Top 10 Favorite False Friends
This week we’re going to revisit my personal favorite false friends from French, Italian, Portuguese, and Spanish. These false friends have stuck with me because the potential misunderstandings they could create are either especially serious or particularly amusing. They also serve as good reminders of why you should never assume that a word in another language carries the same meaning as similarly-spelled English word.
Remember: If you are learning a new Language and need more help with false friends, you can contact the Language Island in Atlanta. Our passionate, caring teachers can create a lesson plan that is tailored to your individual needs. With that out of the way, here are my top 10 false friends grouped by language.
Excité and Excited
While the English word excited means “very enthusiastic and eager,” the French excité specifically means “aroused.” Unless you’re expressing excitement for an amorous encounter, enthusiaste is a better choice to convey your enthusiasm for a situation.
Délit and Delight
Take care not to confuse these false friends. The English delight means “(to give) great pleasure” and is always positive. The French délit, however, refers to a crime, offense, abuse, felony, misdemeanor, violation, or another form of wrongdoing.
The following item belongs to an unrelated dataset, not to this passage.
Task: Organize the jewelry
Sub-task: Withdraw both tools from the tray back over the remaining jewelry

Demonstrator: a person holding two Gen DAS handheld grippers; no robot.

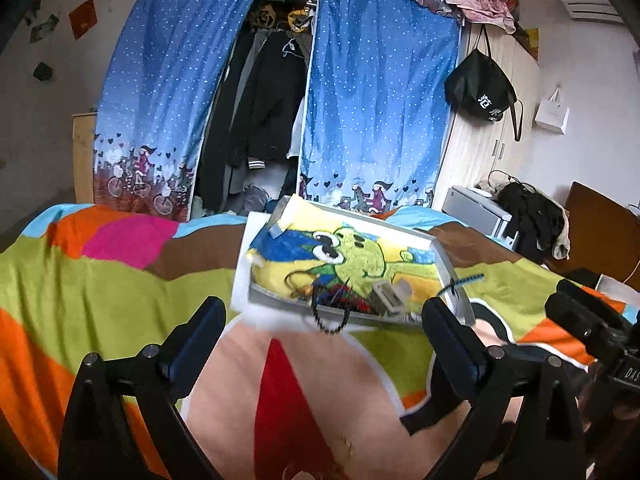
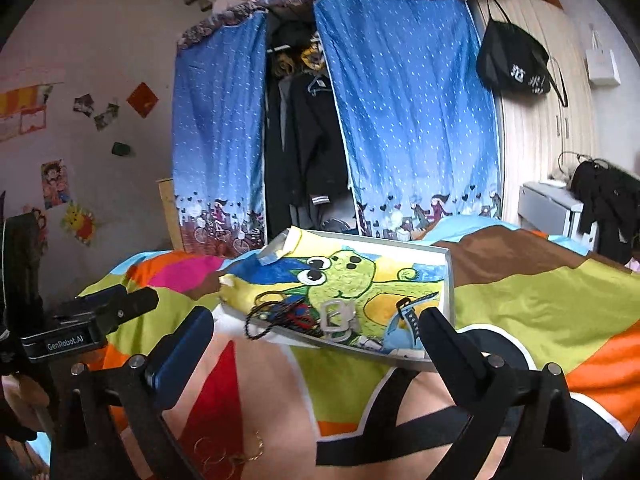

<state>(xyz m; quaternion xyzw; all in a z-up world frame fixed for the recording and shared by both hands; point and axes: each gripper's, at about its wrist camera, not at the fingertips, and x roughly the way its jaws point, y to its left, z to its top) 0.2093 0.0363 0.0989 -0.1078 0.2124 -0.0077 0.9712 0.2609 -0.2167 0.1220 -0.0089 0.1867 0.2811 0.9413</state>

Baldo translates to “bold” or “courageous,” not “bald.” If you’re referring to a lack of hair, use calvo.
Dente means “tooth,” not dent. A deformation in the surface of an object would be ammaccatura.
Rumore means “noise” or “sound.” A rumor would be voce diffusa.
Êxito and Exit: Êxito means “success.” If you need to find the way out of a building, you’ll want to look for the saída.
Novela and Novel
A novela is a soap opera. It is not a work of narrative fiction nor is it something that is unique or new. The former is called a romance. A good choice for the latter is the adjective novo,meaning “new” or “young.”
Particular and Particular
These identically-spelled words have very different meanings. The Portuguese particular refers to a matter that is “personal” or “private” in nature. If you want to say that something or someone is exceptional, use the adjective especial. If you’re referring to something specific, use the adjective específico.
While embarazada resembles the English “embarrassed,” this Spanish word actually means “pregnant.” Use desconcertado if you want to express embarrassment without further embarrassing yourself.
Excitado and Excited
Just like the French excité, the Spanish excitado implies arousal. Emocionado and agitado are safe, baggage-free terms for excitement in the general sense.